- _Problem requirements_
Every line holding the string "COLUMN" should be copied out of the listing.
** Raw data follows **
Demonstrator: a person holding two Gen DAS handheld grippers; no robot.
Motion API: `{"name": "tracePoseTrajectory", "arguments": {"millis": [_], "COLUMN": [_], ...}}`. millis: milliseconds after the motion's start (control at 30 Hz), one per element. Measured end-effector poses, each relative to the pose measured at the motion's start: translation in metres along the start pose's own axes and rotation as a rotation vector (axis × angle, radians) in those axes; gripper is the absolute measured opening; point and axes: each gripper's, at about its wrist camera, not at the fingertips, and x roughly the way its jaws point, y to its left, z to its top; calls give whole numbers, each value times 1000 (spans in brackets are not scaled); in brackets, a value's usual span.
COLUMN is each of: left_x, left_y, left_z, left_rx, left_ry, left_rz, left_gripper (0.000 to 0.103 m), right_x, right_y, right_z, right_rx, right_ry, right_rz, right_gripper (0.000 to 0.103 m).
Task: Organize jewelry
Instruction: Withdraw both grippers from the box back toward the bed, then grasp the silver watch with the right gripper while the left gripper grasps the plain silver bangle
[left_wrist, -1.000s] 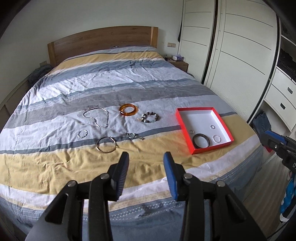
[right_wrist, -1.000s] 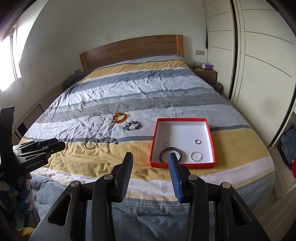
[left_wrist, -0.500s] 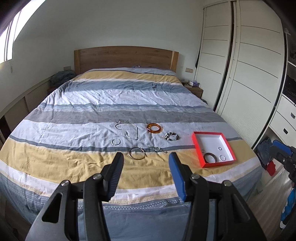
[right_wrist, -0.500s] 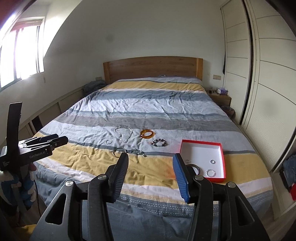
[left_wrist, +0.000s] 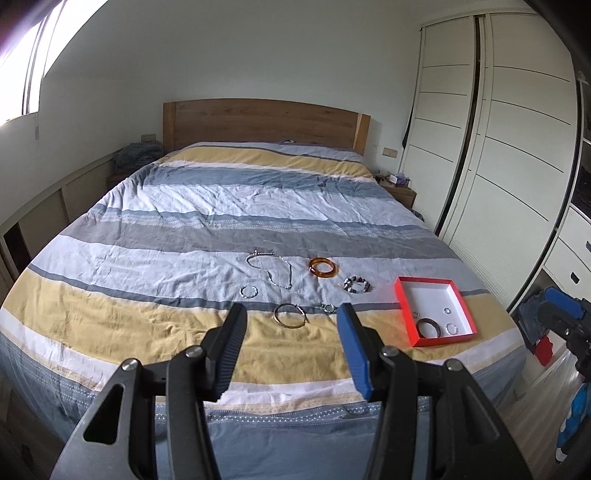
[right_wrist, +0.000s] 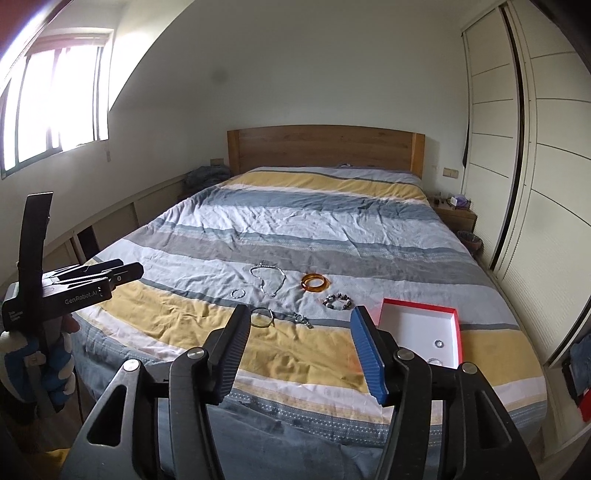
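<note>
Hiding tray (right_wrist: 458, 325) corner, right fingers (right_wrist: 364, 343)

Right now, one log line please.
left gripper open, empty | right gripper just opening, empty | red box part-filled | amber bangle on bed

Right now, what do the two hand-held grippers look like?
Each hand-held gripper, left and right, has a black frame with silver rivets, one black ribbed finger and one blue. The left's side reads GenRobot.AI; a blue-and-white glove wraps its handle.
</note>
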Motion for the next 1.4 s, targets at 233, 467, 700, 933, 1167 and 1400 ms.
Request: {"name": "tracePoseTrajectory", "arguments": {"millis": [233, 467, 700, 933, 1167, 1400], "left_x": [48, 114, 181, 241, 293, 337], "left_y": [10, 27, 36, 40, 38, 39], "left_z": [-4, -17, -34, -41, -37, -45], "left_rx": [-11, -45, -65, -92, -91, -80], "left_ry": [76, 185, 287, 360, 403, 455], "left_rz": [30, 65, 81, 71, 63, 73], "left_gripper": [49, 49, 49, 49, 49, 49], "right_x": [44, 113, 188, 263, 322, 372], "right_y": [-11, -26, -34, -38, -39, -37], "right_z": [-5, -15, -33, -47, -53, -49], "right_rx": [35, 65, 79, 78, 61, 28], "right_ry": [75, 182, 294, 397, 458, 486], "right_rz": [18, 52, 92, 124, 152, 173], "right_gripper": [56, 56, 56, 56, 56, 56]}}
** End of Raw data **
- _Output of the task_
Motion API: `{"name": "tracePoseTrajectory", "arguments": {"millis": [_], "COLUMN": [_], ...}}`. millis: milliseconds after the motion's start (control at 30 Hz), one per element. Measured end-effector poses, each relative to the pose measured at the motion's start: translation in metres along the start pose's own axes and rotation as a rotation vector (axis × angle, radians) in those axes; gripper is the absolute measured opening; point and axes: each gripper's, at about its wrist camera, not at the fingertips, and x roughly the way its jaws point, y to its left, z to its top; calls give whole numbers, each value times 1000 (spans in brackets are not scaled); in brackets, a value's usual span.
COLUMN is each of: left_x, left_y, left_z, left_rx, left_ry, left_rz, left_gripper (0.000 to 0.103 m), right_x, right_y, right_z, right_rx, right_ry, right_rz, right_gripper (0.000 to 0.103 m).

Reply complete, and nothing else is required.